In some embodiments, any of the audio capture devices (whether the audio capture devices 12-15 shown in FIG. 1 or the audio capture devices 71-73 shown in FIG. 7) may act as the teleconference bridge. In such a scenario, if the audio capture device 12-15, 71-73 that is acting as the teleconference bridge leaves the teleconference in the manner described above, e.g. due to movement or user-selection, the bridge functionality may be handed over to another audio capture device in the teleconference, or an external device, which may assume the bridge role. The selection of the other audio capture device to hand over to may be determined using a suitable algorithm. There may, for example, be a priority order established based on one or more of the order of devices that joined the network, the processing and/or memory capabilities of the respective devices, how near the devices are to the current bridge, etc.

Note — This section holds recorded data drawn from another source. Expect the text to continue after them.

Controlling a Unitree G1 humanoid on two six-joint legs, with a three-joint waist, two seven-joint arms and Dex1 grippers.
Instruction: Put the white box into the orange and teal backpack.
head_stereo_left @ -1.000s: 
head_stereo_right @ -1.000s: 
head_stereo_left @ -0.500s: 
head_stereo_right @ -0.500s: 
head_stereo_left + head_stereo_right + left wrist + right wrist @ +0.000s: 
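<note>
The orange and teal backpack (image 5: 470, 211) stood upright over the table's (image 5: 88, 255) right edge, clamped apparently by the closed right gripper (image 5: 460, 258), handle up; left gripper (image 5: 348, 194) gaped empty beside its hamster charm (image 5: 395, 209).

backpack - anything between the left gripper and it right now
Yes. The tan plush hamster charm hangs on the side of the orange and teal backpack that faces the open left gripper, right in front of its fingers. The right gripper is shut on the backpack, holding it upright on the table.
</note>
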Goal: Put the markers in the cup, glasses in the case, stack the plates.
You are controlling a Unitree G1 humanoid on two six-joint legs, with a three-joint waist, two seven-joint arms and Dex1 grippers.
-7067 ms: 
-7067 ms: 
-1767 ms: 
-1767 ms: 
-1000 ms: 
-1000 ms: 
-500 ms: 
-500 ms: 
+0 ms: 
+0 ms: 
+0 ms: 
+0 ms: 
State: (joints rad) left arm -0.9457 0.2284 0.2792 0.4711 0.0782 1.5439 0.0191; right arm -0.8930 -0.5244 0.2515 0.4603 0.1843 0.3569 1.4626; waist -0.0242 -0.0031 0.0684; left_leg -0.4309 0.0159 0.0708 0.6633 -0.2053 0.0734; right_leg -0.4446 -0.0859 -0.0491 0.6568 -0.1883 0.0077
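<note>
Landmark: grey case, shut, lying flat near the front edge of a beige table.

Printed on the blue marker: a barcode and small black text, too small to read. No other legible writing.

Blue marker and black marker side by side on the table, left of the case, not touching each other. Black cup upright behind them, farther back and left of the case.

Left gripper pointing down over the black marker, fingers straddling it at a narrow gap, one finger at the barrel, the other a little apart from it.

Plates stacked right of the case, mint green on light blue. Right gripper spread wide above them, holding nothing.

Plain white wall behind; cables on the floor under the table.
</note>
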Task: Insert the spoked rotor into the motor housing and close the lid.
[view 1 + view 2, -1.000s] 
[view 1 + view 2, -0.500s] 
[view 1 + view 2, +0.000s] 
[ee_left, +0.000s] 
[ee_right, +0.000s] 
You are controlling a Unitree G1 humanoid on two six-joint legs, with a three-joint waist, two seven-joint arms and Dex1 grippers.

Whichever device is used for the teleconference bridge, that device may be configured to receive the audio signals from all participating devices to the teleconference and produce the single, combined spatial audio signal.
The processing system 16 as described above may determine a reference area based on the resulting constellation, indicated by reference numeral 77. The reference area may be any suitable shape and may for example be a circle or oval. For example, the reference area may be larger than, but enclose, the constellation 77.
FIG. 8 shows a volumetric reference area 80 to provide one example. In an example embodiment, the processing system 16 may provide and adapt the volumetric reference area 80 of a particular shape.
The main use of the reference area 80 is to determine whether or not an audio capture device 71-73 is part of the common capture, i.e. making an active contribution to the upstream. For example, if a user 74 moves their audio capture device 71 within the reference area 80, the device maintains part of the common capture. A secondary use of the reference area 80 may be to determine a mode of individual sound source capture, e.g. when user tracking is enabled. For example, if the user 74 who has been inside the reference area 80 leans out, their voice may not be cancelled but it may not be enhanced either. Sound from the user 74 may be treated as ambient sound.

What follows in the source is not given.